Print the listing that follows, character for character.

=== Recorded data ===

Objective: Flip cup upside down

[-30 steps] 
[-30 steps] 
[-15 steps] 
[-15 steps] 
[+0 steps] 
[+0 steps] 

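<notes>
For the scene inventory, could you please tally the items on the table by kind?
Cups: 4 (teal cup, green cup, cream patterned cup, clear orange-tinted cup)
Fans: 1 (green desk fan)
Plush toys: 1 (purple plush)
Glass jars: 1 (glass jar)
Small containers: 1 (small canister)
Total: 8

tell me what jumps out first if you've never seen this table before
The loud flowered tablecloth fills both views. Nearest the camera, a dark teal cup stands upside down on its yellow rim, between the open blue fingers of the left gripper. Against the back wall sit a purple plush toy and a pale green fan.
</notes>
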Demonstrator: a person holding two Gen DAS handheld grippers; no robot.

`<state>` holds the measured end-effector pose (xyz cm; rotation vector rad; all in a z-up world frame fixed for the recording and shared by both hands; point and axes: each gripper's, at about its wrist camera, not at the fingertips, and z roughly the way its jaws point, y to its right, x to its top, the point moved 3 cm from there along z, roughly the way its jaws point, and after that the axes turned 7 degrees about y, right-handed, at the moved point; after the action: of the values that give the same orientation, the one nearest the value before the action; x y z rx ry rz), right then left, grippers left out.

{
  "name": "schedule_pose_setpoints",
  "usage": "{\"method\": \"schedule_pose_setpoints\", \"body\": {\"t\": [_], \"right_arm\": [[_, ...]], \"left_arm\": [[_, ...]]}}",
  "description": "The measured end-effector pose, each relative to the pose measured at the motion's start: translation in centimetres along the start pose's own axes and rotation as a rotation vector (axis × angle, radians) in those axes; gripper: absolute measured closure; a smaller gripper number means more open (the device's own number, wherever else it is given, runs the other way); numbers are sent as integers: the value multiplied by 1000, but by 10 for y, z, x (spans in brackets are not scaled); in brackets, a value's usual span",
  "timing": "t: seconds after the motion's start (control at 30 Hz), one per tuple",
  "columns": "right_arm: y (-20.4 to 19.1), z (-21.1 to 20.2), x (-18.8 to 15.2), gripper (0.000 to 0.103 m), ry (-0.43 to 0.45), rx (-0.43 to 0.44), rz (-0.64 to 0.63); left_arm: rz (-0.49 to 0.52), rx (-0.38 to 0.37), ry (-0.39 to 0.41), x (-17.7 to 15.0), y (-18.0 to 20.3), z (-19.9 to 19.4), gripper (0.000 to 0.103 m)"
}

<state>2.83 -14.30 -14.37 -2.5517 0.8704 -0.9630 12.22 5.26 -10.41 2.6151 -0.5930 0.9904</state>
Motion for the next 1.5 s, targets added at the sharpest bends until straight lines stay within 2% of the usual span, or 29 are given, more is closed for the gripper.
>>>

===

Result of this task |
Objective: Flip cup upside down

[-30 steps] 
[-30 steps] 
[-15 steps] 
[-15 steps] 
[+0 steps] 
[+0 steps] 

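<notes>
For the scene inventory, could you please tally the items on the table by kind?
Cups: 4 (teal cup, green cup, cream patterned cup, clear orange-tinted cup)
Fans: 1 (green desk fan)
Plush toys: 1 (purple plush)
Glass jars: 1 (glass jar)
Small containers: 1 (small canister)
Total: 8

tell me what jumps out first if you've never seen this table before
The loud flowered tablecloth fills both views. Nearest the camera, a dark teal cup stands upside down on its yellow rim, between the open blue fingers of the left gripper. Against the back wall sit a purple plush toy and a pale green fan.
</notes>
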Demonstrator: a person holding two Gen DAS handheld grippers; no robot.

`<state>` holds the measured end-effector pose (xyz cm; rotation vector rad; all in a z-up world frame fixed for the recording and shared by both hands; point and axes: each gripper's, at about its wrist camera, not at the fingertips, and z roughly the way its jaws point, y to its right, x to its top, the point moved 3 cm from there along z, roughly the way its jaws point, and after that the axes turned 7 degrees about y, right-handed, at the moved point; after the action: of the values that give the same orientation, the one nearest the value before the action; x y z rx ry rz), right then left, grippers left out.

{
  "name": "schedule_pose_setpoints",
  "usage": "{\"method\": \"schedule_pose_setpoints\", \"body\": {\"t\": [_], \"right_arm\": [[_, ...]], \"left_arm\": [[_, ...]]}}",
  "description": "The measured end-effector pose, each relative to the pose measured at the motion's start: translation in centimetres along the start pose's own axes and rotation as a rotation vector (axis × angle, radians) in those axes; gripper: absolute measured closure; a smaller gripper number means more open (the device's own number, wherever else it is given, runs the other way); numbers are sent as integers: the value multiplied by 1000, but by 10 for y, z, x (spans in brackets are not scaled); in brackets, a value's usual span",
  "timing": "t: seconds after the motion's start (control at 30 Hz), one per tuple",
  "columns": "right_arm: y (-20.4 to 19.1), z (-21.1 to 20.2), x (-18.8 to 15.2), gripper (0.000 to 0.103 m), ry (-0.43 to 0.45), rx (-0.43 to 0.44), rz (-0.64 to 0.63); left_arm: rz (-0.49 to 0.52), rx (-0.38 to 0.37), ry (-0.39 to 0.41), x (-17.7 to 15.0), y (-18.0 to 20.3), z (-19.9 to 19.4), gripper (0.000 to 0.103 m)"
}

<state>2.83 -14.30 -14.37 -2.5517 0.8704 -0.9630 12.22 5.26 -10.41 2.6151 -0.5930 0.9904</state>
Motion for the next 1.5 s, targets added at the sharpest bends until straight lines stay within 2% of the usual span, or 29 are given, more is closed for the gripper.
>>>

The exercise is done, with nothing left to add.